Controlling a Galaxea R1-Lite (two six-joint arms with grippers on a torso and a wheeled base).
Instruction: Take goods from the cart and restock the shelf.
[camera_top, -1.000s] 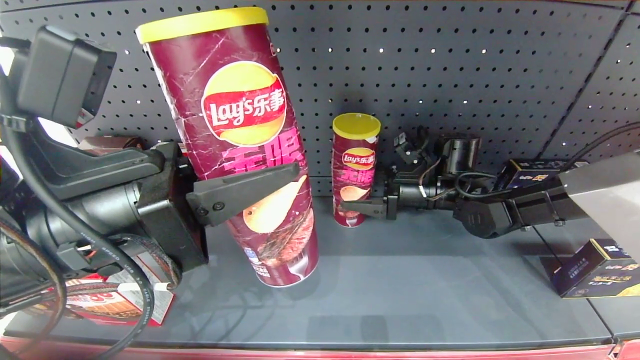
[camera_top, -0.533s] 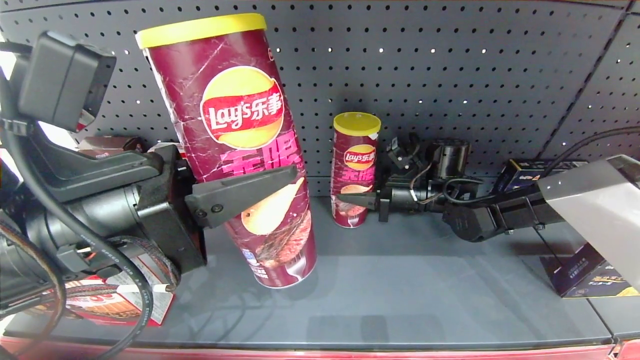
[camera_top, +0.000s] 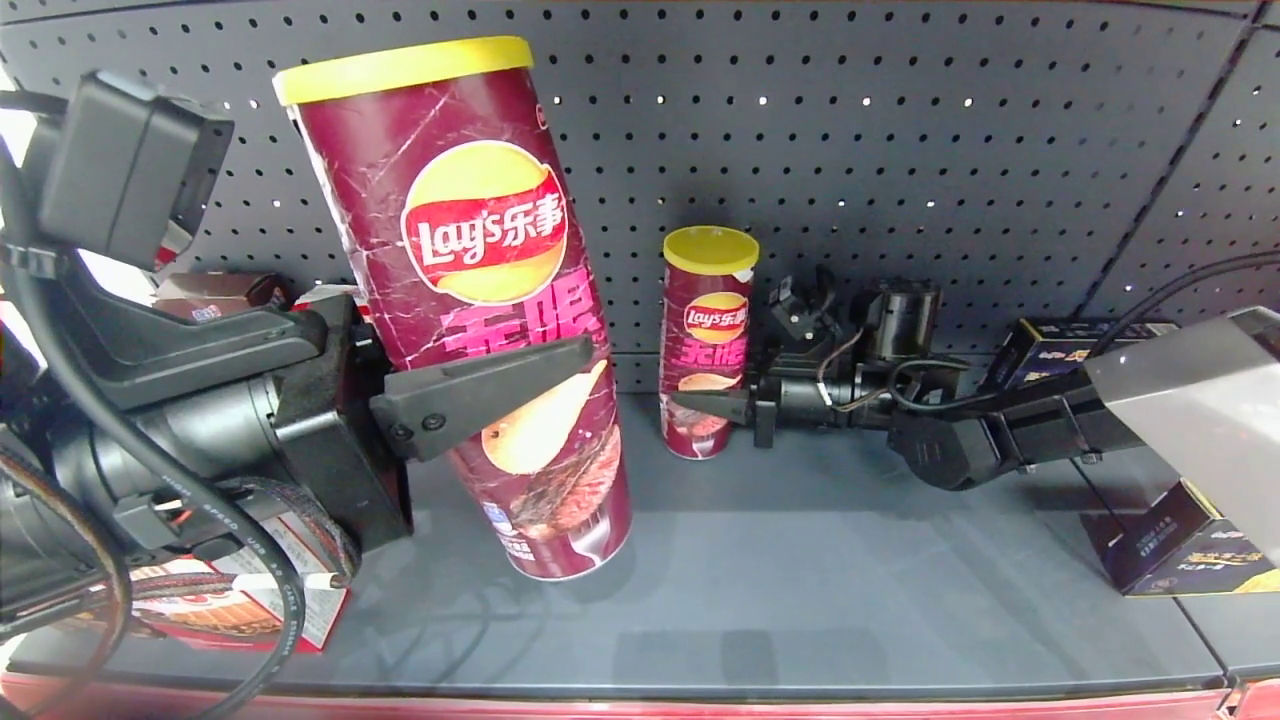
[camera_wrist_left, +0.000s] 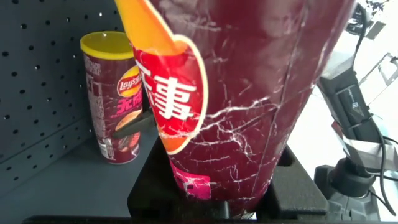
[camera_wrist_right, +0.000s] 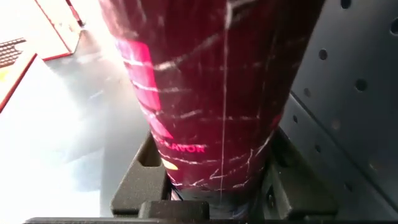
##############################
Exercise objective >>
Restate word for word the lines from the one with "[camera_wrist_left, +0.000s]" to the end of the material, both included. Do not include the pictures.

Problem solution >>
[camera_wrist_left, +0.000s] 
[camera_wrist_right, +0.000s] 

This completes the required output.